## Problem requirements
Every line containing the string "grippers" should be returned from the records.

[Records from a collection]
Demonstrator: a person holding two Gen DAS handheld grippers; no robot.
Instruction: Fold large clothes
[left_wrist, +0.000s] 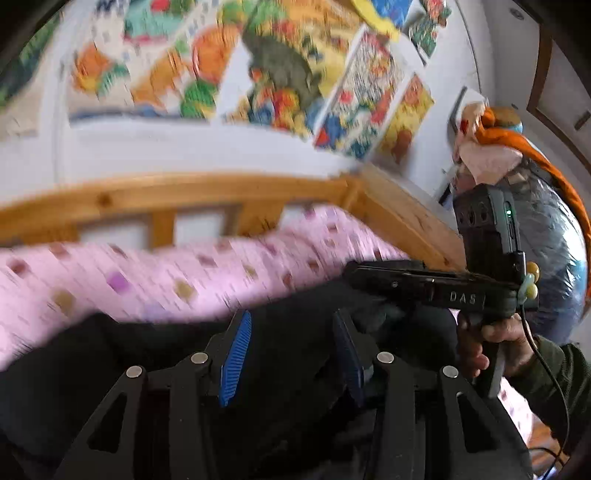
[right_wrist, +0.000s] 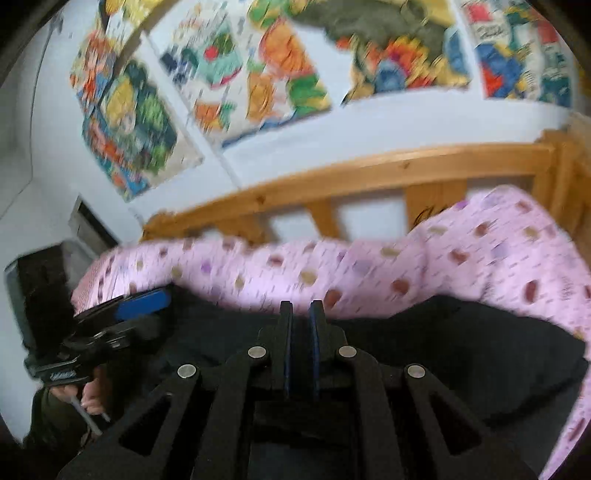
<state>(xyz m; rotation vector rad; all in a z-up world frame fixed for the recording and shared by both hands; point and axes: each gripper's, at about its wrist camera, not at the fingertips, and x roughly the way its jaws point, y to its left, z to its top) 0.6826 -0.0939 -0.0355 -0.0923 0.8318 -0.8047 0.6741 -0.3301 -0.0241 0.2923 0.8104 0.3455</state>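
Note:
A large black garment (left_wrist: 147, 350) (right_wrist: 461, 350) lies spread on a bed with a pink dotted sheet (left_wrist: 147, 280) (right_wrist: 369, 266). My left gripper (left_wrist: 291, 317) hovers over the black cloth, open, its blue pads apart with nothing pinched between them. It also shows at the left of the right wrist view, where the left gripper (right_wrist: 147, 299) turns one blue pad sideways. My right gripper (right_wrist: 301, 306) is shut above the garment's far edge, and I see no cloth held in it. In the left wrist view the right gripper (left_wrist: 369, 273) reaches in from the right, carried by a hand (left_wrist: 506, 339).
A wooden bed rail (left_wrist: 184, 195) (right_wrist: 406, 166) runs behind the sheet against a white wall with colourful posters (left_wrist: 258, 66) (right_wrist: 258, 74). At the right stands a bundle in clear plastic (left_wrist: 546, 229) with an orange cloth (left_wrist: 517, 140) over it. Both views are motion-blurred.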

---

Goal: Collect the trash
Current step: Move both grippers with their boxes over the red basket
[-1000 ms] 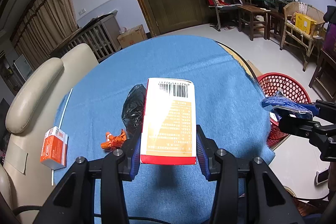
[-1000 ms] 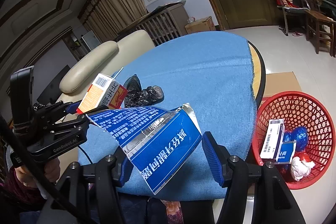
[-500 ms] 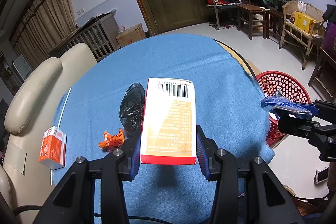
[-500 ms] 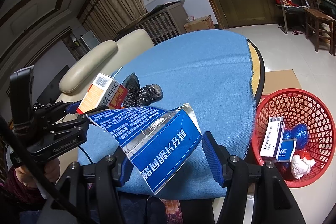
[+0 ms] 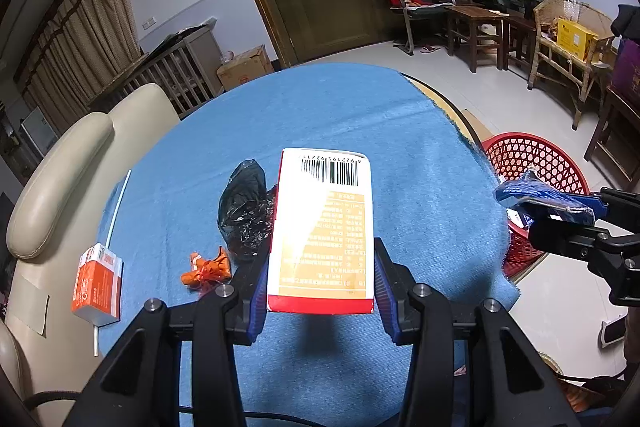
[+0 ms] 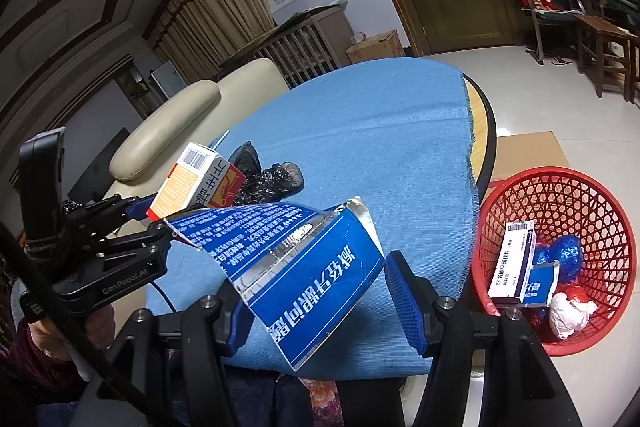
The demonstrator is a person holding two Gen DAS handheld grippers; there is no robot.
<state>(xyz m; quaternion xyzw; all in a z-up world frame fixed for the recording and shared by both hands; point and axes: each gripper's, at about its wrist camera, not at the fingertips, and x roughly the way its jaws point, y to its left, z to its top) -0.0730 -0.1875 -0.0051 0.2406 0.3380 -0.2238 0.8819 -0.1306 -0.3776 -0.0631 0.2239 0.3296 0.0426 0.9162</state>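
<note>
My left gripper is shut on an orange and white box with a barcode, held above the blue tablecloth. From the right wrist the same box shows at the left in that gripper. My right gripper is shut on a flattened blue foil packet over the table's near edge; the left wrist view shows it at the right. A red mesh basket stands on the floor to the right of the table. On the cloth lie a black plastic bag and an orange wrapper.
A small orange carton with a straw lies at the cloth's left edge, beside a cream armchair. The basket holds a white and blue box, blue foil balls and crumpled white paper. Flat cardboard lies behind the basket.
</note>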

## Task result
Demonstrator: a person holding two Gen DAS handheld grippers; no robot.
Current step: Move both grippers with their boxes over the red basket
The demonstrator is a person holding two Gen DAS handheld grippers; there is no robot.

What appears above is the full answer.